TASK OBJECTIVE —
Make an exact copy of all the data, pictures excluded.

DATA SHOWN —
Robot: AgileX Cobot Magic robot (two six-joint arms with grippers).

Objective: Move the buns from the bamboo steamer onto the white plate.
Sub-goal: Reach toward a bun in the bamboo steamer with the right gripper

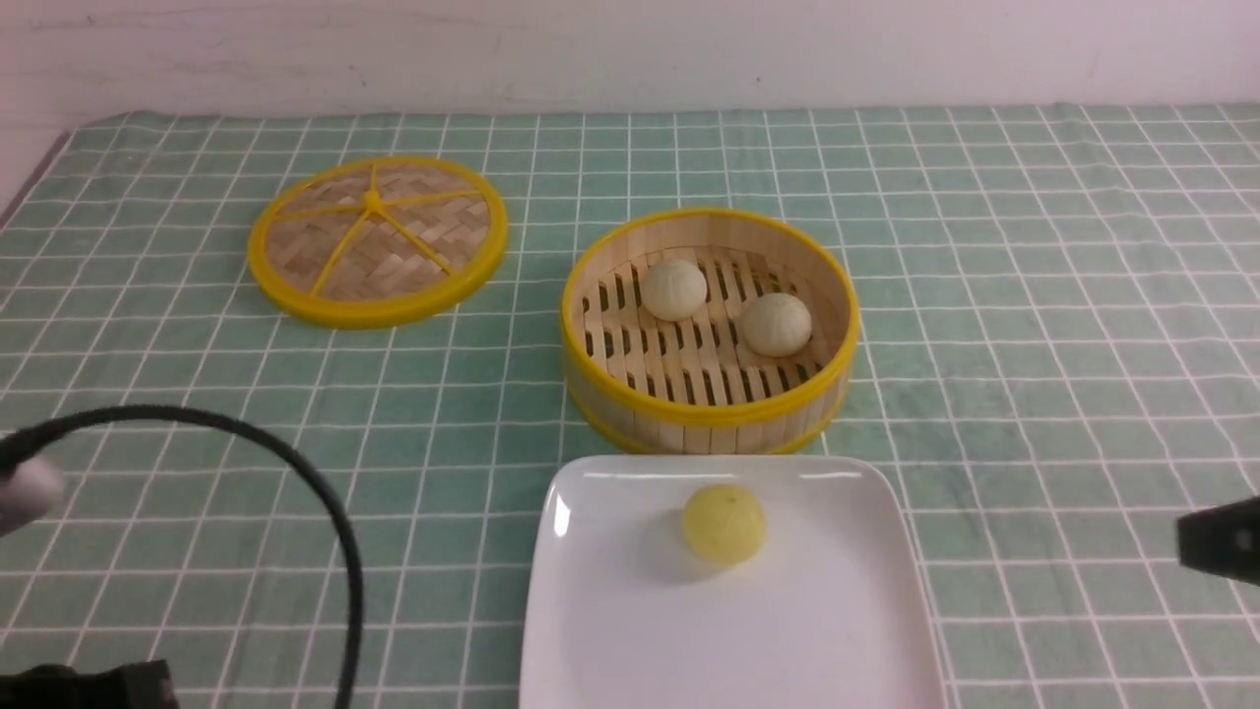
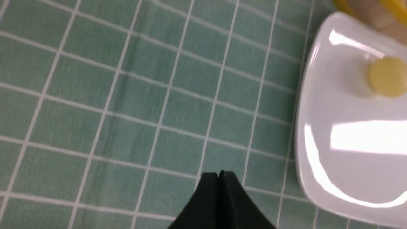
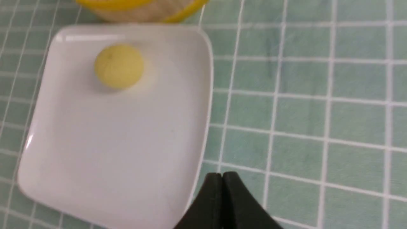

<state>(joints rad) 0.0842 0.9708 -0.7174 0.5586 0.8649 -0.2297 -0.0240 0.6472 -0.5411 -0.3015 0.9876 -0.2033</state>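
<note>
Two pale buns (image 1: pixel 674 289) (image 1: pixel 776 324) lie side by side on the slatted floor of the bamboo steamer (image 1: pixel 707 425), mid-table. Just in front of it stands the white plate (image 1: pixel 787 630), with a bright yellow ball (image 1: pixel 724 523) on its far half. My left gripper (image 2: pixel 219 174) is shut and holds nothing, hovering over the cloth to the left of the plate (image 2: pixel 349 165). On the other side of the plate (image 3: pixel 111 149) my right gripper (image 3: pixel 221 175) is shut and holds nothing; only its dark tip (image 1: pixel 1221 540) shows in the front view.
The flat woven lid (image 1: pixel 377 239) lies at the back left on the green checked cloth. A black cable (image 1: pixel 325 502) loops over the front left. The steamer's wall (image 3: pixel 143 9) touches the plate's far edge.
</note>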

SOLVED PROBLEM —
Robot: AgileX Cobot Magic robot (two six-joint arms with grippers).

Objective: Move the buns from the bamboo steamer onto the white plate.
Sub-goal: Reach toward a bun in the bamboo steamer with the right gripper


<state>(joints rad) 0.0842 0.9708 -0.7174 0.5586 0.8649 -0.2297 -0.0240 0.6472 -0.5411 -0.3015 0.9876 -0.2033</state>
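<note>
Two pale buns (image 1: pixel 674 289) (image 1: pixel 776 324) lie side by side on the slatted floor of the bamboo steamer (image 1: pixel 707 425), mid-table. Just in front of it stands the white plate (image 1: pixel 787 630), with a bright yellow ball (image 1: pixel 724 523) on its far half. My left gripper (image 2: pixel 219 174) is shut and holds nothing, hovering over the cloth to the left of the plate (image 2: pixel 349 165). On the other side of the plate (image 3: pixel 111 149) my right gripper (image 3: pixel 221 175) is shut and holds nothing; only its dark tip (image 1: pixel 1221 540) shows in the front view.
The flat woven lid (image 1: pixel 377 239) lies at the back left on the green checked cloth. A black cable (image 1: pixel 325 502) loops over the front left. The steamer's wall (image 3: pixel 143 9) touches the plate's far edge.
</note>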

No part of the exercise remains open.